*Instructions to follow*. Taking the first line of the listing as the start and the line containing "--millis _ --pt" as the end, reproduce everything in between exactly, both ends included.

*Data*.
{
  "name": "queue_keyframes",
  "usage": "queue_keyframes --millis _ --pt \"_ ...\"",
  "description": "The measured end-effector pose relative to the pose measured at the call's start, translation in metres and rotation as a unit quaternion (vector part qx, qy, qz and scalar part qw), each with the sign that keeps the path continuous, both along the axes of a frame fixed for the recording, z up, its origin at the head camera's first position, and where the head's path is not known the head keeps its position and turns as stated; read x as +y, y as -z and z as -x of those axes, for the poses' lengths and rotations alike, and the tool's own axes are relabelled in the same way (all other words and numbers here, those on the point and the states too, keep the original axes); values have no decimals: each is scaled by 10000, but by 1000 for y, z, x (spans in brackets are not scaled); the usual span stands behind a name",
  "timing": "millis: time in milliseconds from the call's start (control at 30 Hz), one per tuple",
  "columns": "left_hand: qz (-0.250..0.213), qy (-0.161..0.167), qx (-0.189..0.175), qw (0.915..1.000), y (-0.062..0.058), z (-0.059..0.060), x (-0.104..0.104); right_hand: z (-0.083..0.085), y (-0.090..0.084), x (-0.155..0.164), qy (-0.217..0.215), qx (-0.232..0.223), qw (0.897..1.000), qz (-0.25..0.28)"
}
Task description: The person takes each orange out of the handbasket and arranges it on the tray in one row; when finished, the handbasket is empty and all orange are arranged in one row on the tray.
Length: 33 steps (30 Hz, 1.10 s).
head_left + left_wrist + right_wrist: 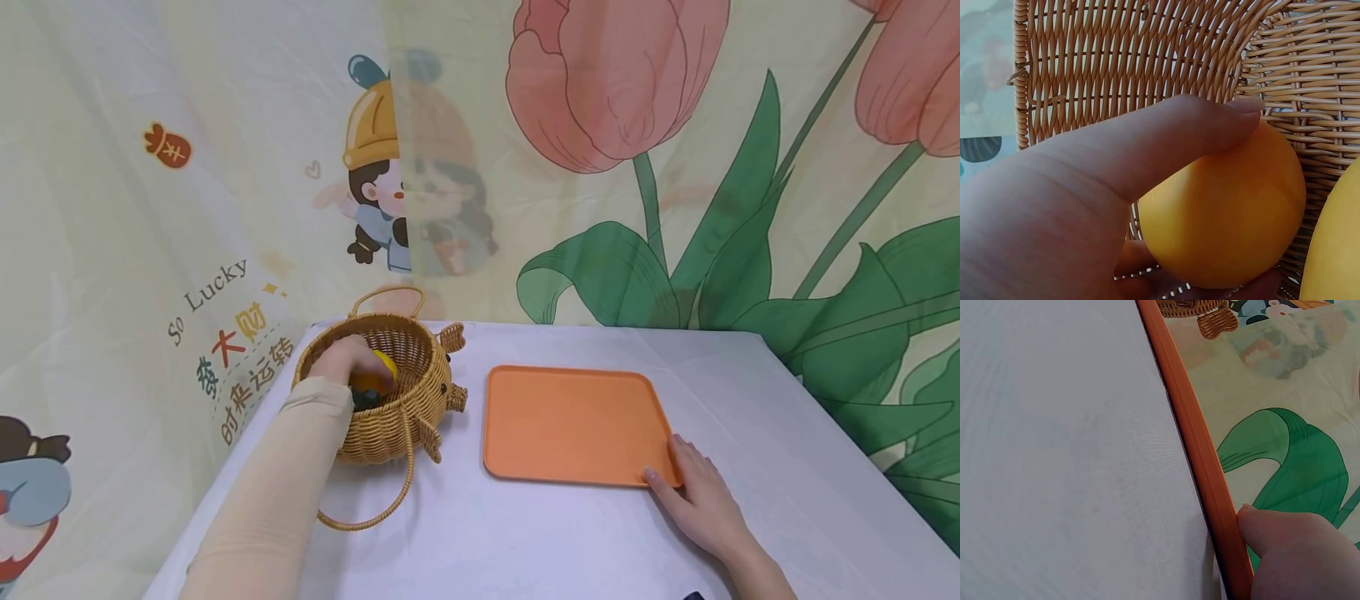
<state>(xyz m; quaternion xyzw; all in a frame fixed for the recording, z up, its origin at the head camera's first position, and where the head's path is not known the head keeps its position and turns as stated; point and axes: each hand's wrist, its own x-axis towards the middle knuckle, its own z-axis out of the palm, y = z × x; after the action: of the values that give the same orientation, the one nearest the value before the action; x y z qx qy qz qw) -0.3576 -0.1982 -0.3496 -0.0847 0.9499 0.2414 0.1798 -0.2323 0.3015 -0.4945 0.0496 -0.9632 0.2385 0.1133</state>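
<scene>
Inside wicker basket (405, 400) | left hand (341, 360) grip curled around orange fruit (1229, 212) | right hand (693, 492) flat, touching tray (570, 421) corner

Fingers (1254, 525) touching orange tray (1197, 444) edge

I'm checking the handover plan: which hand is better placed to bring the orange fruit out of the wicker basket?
Likely the left hand: it is inside the wicker basket, fingers curled round the orange fruit. The right hand rests at the orange tray corner, away from the basket.

Bare table (525, 533) between wicker basket (405, 408) and tray (570, 425)
</scene>
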Motion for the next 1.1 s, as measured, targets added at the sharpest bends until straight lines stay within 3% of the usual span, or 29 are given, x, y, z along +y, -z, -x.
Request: queue_keyframes --millis 467,1100 --pt "141 232 195 9994 -3 -3 2 0 0 0 -41 71 9999 64" --pt "124 208 234 9994 0 -1 1 0 0 0 -29 46 10000 50"
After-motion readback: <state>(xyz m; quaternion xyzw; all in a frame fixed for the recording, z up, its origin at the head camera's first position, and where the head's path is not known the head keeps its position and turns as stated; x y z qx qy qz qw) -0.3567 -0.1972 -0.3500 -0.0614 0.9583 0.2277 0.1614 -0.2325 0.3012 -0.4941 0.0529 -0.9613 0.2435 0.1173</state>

*Exercise result*.
{
  "name": "queue_keyframes",
  "usage": "queue_keyframes --millis _ --pt \"_ ...\"",

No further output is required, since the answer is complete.